I moved in at the beginning of November. All is nice enough. A decent size bedroom, with storage across the hall in another vacant room and a bathroom practically to myself. None of the home care to worry about like an owner. A very accepting, low maintenance housemate. All my change-of-addresses are complete, and the litany of post-move crap is finally done.
The transition is harder than I thought. Yes, all the reasons I sold my house and moved where I moved were good ones. This is a great scenario, cutting in all the right places, floating because it works. Aside from banking an extra $1,000 a month now, I’m also closer to many area amenities – grocery stores, retail shops, restaurants, fitness centers, doctors, downtown. But something is incredibly hard to adjust to.
It’s not the location. It’s not the house. It’s not my friend. I think it’s a feeling of loss, and being lost.

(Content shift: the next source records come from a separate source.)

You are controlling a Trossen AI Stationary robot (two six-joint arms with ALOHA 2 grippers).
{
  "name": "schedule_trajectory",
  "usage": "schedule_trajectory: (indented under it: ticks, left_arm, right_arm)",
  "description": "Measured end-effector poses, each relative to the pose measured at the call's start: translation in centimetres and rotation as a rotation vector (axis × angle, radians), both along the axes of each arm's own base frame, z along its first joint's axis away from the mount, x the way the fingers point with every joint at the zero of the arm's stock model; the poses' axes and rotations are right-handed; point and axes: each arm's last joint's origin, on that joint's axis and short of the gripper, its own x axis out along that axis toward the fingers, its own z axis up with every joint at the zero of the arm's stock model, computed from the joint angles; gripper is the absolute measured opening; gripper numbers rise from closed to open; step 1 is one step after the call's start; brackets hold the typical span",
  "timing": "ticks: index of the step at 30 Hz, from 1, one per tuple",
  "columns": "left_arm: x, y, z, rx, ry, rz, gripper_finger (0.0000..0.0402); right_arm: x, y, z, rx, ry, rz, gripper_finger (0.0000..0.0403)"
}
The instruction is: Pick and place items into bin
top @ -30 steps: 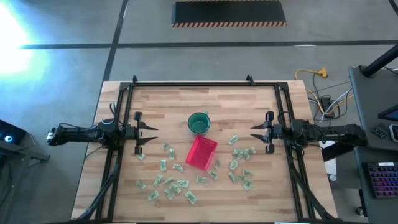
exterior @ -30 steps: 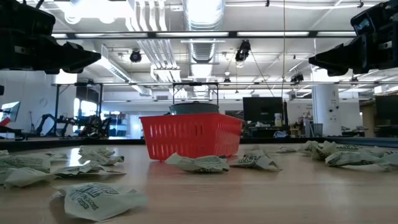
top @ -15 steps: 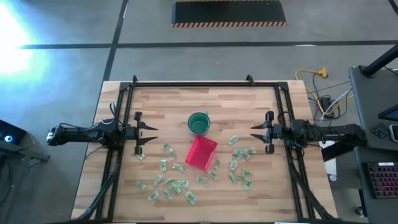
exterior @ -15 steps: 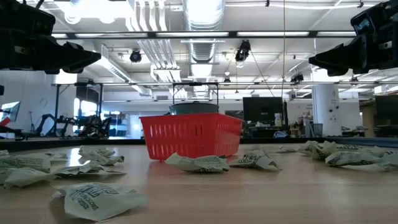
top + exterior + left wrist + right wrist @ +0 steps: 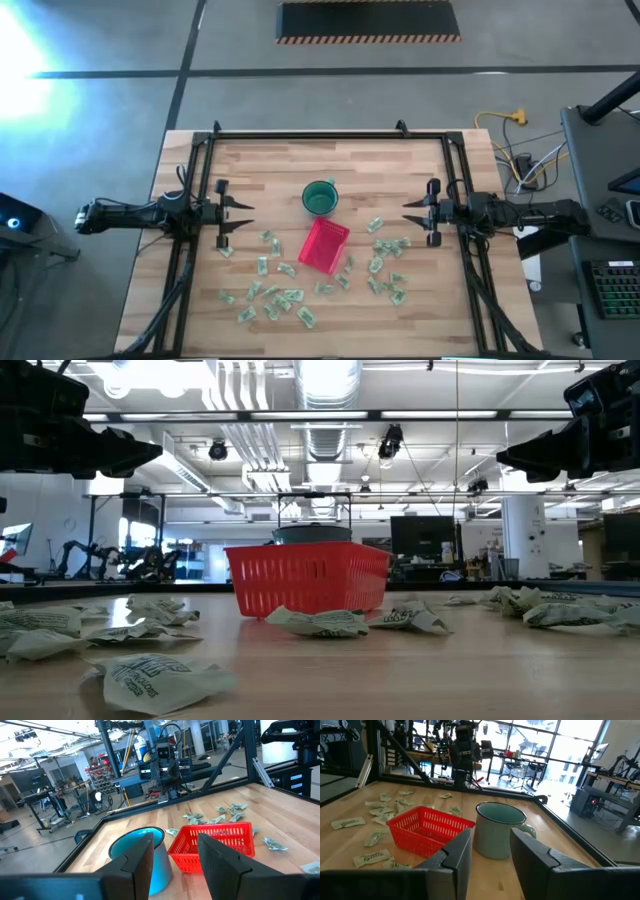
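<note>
The red bin (image 5: 324, 246) stands on the table's middle, also in the low view (image 5: 308, 579) and both wrist views (image 5: 215, 842) (image 5: 427, 828). Many pale green-and-white wrapped items lie flat on the wood left and in front of it (image 5: 268, 296) and to its right (image 5: 385, 262). My left gripper (image 5: 240, 219) hangs open above the table's left side, well left of the bin. My right gripper (image 5: 411, 217) hangs open above the right side, facing the left one. Neither touches anything.
A round dark-green cup (image 5: 319, 198) stands just behind the bin. A black frame (image 5: 310, 135) runs along the table's far, left and right sides. Bare wood lies between the cup and the far edge. Cables and a keyboard sit off the table's right.
</note>
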Motion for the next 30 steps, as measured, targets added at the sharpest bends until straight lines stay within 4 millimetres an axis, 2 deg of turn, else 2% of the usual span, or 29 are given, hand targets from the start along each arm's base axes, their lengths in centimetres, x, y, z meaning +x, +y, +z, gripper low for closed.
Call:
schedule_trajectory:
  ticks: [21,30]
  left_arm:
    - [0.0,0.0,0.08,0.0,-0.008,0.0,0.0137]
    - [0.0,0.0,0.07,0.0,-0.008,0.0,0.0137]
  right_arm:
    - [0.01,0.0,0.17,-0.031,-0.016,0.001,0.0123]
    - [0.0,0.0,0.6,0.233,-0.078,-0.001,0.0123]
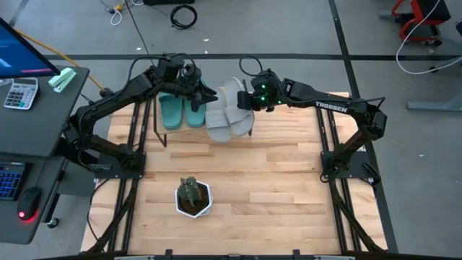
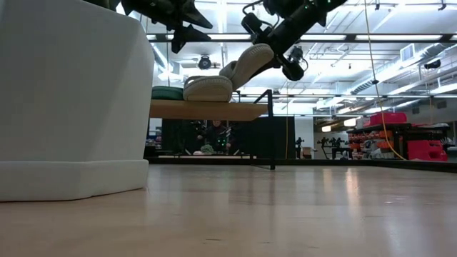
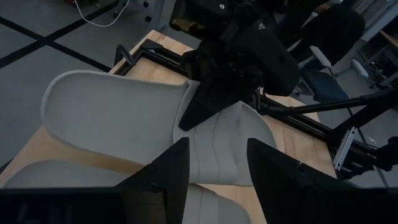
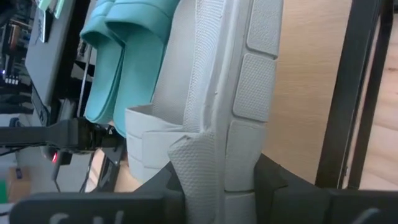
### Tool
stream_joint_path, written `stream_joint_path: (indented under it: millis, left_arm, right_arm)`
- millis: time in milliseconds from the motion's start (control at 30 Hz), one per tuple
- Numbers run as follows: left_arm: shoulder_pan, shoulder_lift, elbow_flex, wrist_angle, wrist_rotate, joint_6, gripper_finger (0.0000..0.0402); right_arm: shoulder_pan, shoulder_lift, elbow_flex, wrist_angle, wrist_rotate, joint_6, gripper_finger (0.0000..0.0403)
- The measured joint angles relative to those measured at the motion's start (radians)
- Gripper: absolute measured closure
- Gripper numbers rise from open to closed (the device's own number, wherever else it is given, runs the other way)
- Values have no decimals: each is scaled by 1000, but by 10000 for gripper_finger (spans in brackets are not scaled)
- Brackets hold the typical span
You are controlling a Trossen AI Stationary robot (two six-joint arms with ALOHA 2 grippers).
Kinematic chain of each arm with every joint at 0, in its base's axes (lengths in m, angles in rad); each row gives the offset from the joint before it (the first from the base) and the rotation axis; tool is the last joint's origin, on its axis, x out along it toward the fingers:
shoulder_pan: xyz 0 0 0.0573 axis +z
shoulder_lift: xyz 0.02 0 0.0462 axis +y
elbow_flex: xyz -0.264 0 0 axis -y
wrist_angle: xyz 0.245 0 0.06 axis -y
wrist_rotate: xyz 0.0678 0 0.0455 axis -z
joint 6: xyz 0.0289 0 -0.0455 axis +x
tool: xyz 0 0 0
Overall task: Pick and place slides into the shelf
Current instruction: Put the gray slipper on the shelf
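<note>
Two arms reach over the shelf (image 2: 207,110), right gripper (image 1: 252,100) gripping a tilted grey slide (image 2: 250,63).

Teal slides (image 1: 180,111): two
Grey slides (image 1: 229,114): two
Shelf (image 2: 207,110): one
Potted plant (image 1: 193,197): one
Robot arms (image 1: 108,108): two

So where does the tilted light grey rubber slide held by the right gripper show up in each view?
High view: tilted light grey rubber slide at top centre, under the right gripper.
Low view: upper centre, leaning on the flat grey slide on the wooden shelf.
Left wrist view: centre, ribbed strap.
Right wrist view: centre, sole showing.
Shared landmark: the teal slides, beside the grey ones.
</note>
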Motion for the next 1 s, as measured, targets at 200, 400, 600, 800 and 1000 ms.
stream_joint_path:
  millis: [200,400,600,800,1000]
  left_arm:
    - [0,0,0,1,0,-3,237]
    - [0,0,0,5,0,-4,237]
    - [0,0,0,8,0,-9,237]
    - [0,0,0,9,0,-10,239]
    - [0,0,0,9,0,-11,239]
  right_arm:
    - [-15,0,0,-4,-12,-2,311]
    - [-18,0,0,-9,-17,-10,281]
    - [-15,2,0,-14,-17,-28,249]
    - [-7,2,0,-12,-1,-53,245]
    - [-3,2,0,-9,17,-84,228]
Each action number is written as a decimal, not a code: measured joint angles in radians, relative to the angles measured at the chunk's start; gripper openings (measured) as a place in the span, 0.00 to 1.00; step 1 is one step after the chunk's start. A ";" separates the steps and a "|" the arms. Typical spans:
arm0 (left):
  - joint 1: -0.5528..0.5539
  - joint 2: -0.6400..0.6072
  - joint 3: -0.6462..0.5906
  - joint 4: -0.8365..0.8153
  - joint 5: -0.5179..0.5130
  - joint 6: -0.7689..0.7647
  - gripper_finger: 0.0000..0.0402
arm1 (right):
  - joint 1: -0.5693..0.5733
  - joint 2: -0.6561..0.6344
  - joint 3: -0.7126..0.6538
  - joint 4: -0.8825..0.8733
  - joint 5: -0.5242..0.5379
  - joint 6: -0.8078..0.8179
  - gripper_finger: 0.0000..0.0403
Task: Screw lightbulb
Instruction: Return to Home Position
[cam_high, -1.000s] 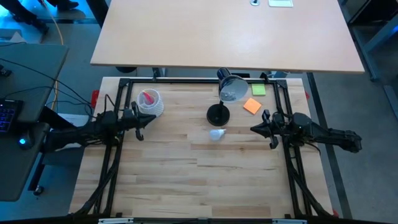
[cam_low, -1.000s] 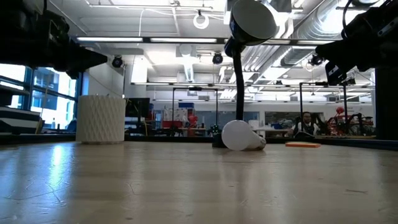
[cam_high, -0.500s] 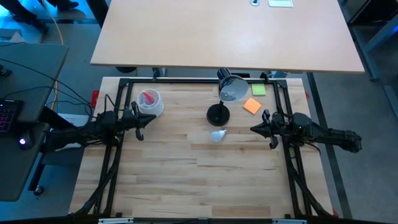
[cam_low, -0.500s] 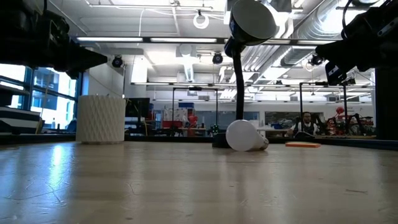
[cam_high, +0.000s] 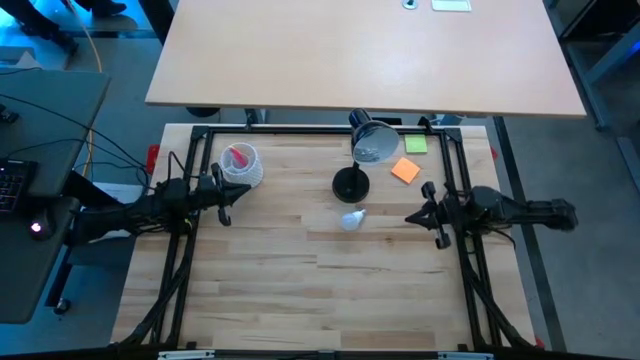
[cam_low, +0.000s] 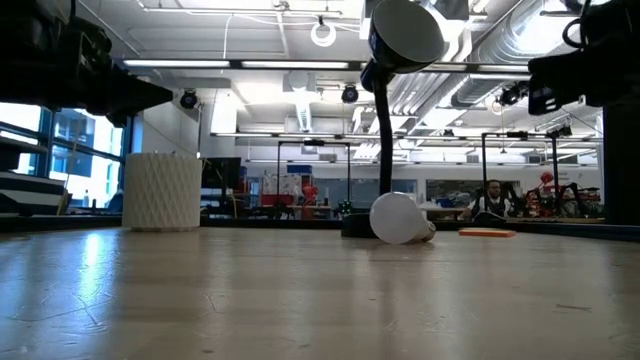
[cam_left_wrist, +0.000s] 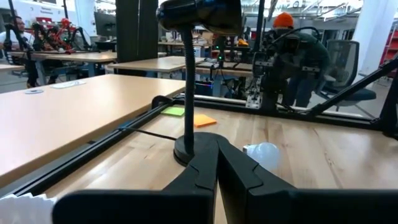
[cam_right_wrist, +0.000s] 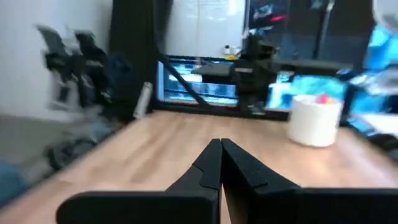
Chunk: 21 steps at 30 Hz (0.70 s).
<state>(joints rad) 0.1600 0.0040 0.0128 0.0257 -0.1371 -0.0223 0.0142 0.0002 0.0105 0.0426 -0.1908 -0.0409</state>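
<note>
1. At 6 o'clock from the base of the desk lamp (cam_high: 351, 184), the lightbulb (cam_high: 350, 218) lies loose on its side on the worktop (cam_high: 300, 290).
2. At 9 o'clock the left pincer (cam_high: 230, 194) and at 3 o'clock the right pincer (cam_high: 412, 216) are pinched narrow, holding nothing.
3. Being round, the lightbulb could roll away across the worktop, and a low arm swing might knock it.

White cup (cam_high: 241, 163), orange note (cam_high: 405, 170), green note (cam_high: 415, 144)
</note>
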 joint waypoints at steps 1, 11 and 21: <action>0.000 0.000 0.000 0.000 0.000 0.000 0.01 | 0.012 0.000 0.000 -0.005 0.036 -0.035 0.00; 0.000 0.000 0.000 0.000 0.000 0.000 0.01 | 0.041 0.000 0.000 -0.027 0.206 -0.043 0.00; 0.000 0.000 0.000 0.000 0.000 0.000 0.01 | 0.031 0.001 -0.001 -0.026 0.200 -0.009 0.00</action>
<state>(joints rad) 0.1600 0.0040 0.0124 0.0254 -0.1371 -0.0223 0.0449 0.0012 0.0097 0.0162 0.0093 -0.0496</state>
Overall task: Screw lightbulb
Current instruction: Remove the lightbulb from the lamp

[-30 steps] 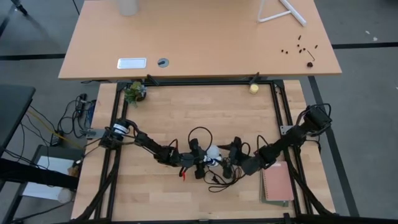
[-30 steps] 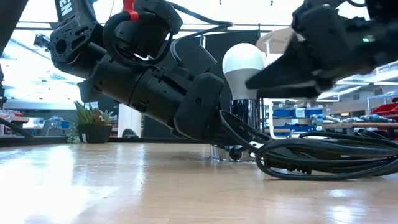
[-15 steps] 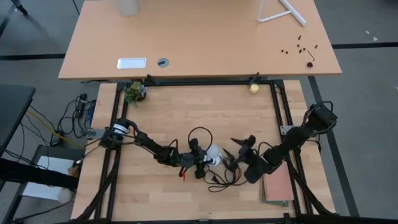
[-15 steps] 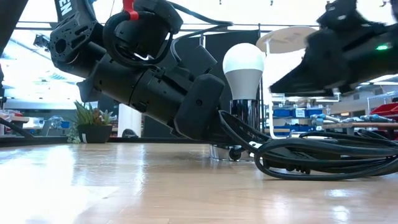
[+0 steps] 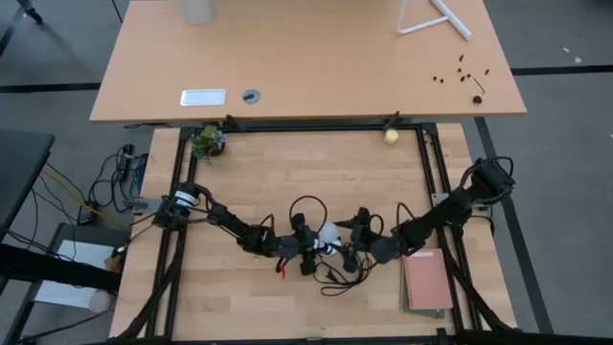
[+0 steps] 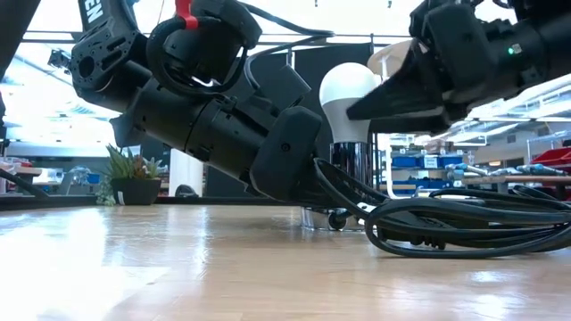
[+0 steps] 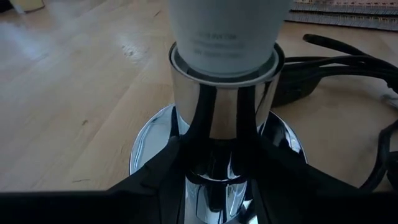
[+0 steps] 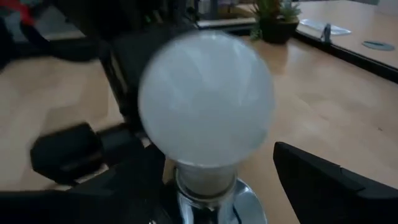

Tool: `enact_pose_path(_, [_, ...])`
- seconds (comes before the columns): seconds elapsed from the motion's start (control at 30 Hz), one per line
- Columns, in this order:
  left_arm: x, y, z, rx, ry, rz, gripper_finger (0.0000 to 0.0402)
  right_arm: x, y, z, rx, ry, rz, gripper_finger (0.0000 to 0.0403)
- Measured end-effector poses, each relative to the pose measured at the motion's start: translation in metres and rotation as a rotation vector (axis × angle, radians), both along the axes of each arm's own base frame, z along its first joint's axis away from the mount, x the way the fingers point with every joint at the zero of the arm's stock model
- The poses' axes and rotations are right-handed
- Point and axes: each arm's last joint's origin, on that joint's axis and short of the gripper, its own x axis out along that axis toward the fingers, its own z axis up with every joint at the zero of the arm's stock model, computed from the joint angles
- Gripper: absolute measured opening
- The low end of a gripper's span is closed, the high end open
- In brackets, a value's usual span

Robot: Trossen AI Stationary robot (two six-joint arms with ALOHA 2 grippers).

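Stood upright near the front middle of the pale wooden bench (image 6: 178, 267): a small white pear-shaped lightbulb (image 6: 350, 89), matt and smooth, its neck seated in the mouth of a mirror-bright chrome socket (image 7: 214, 118). Sat straight rather than tilted, with the white collar ringed evenly by the chrome rim in the left wrist view. How deep the threads had gone could not be told, as the screw base was hidden inside the tube.

Gripped the socket low on its round stem with the left hand (image 5: 311, 251), the two dark fingers closed against the polished metal from either side. Judged a bracing hold, there to stop the light, slippery fixture from spinning or sliding on the smooth planks while the bulb was turned.

Reached in from the other side with the right hand (image 5: 356, 240), level with the bulb's globe, its fingers (image 8: 329, 180) standing apart and straddling the glass. Showed a clear gap on one side in the right wrist view; whether the other finger touched could not be told. Judged poised for a fresh turn.

Lay coiled in loose loops just beside the socket's flared disc foot: a thick black cord (image 6: 464, 232), rubbery and dull.
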Motion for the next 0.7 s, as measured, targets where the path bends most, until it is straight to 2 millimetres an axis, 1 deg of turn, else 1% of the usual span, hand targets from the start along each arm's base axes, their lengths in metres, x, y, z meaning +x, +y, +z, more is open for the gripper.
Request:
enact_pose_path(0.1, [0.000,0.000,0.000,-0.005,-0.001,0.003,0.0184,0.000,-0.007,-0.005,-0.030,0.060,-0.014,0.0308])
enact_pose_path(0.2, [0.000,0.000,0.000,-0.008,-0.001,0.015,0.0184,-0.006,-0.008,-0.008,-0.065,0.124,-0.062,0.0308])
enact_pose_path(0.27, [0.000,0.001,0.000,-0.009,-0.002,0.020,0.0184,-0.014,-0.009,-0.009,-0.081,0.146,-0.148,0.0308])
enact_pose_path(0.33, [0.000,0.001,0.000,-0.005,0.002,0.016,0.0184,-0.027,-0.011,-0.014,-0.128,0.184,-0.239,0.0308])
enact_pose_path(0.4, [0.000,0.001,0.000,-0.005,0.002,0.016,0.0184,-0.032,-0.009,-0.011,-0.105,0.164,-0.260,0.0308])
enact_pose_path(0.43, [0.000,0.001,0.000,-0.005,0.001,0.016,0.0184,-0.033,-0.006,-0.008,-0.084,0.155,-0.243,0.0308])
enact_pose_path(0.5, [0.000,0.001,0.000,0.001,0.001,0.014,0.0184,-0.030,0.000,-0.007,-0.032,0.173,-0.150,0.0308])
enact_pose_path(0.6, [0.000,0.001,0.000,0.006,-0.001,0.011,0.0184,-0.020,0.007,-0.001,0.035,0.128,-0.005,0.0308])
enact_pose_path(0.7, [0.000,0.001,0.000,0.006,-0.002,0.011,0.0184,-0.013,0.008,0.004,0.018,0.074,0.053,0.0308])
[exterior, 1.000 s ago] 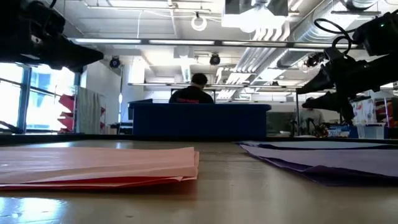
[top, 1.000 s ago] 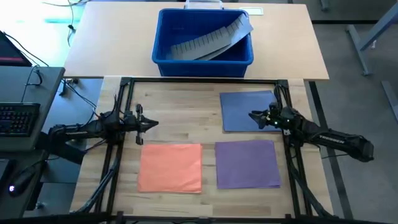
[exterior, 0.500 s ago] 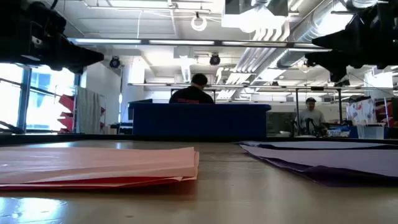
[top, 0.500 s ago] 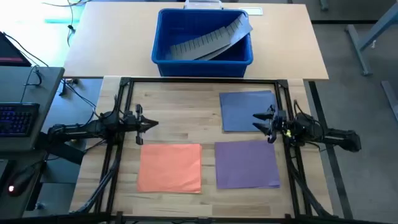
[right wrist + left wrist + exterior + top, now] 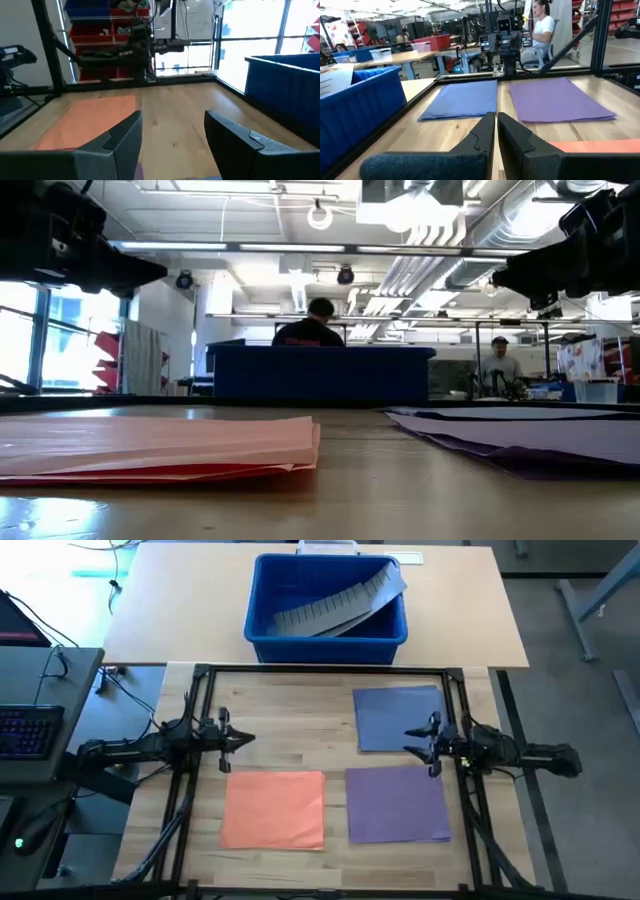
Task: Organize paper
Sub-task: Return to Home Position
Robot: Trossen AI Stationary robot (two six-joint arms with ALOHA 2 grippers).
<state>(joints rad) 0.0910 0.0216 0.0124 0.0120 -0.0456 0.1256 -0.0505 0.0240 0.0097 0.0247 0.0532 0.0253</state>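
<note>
My left gripper [image 5: 241, 738] is pinched closed near the orange paper [image 5: 273, 808]. My right gripper [image 5: 414, 739] is spread wide over the blue paper [image 5: 392, 712], beside the purple paper [image 5: 396, 803].

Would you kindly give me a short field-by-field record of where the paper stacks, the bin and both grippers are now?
Orange paper stack: flat, near-left on the wooden table
Purple paper stack: flat, right of the orange one, apart from it
Blue paper stack: flat, beyond the purple one
Blue plastic bin: at the far side, holds a grey ridged strip
Left gripper: shut, empty, above bare wood at the left
Right gripper: open, empty, above the blue stack's near edge
</note>
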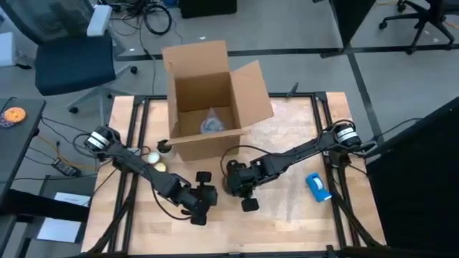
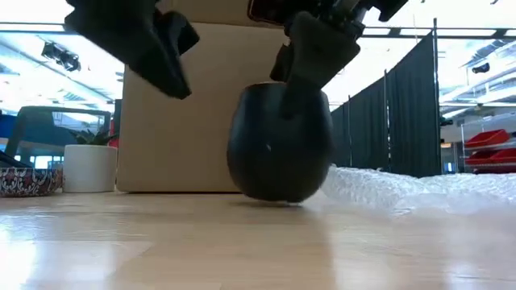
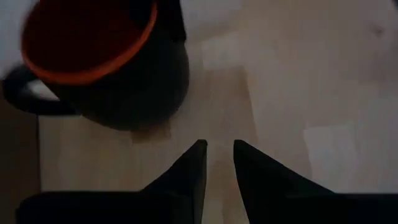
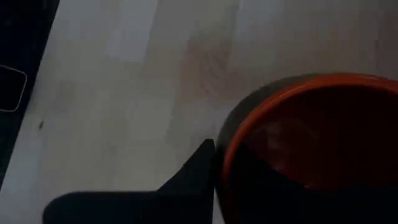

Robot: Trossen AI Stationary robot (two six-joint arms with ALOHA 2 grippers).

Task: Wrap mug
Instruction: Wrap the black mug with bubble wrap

For the longest time, I have been independent. I started living alone my junior year of college because I didn’t like the roommate experience. I have had my own space since. (Pretty much… I moved back in with my mom for a period between an internship and first full-time job, and I hated it. I lived with an ex-boyfriend for a couple years, but let’s face it, that was my domain.)
I feel awkward not owning a house, I guess. That was the biggest purchase of my life, a substantial accomplishment. Like my forefathers, I was proud to have property. People were proud of me. It became part of my identity, whether I wanted that or not. It was where I created memories and discovered self.
It’s not the lack of possession. It’s the feeling like I don’t belong.
I realized that I have a history of having no home. A real home. A safe place that is comfortable and mine. My parents struggled to provide that. Then, as a young person, I’ve been a rover. But I want to stop.
It hits me kind of like a freight train to admit that I want that home, that the utmost thing I’ve been craving my whole life is a place of my own, to settle down, to build a sanctuary, to be whole and secure. I want a life filled with adventure, but excitement cannot be as sweet without a normal.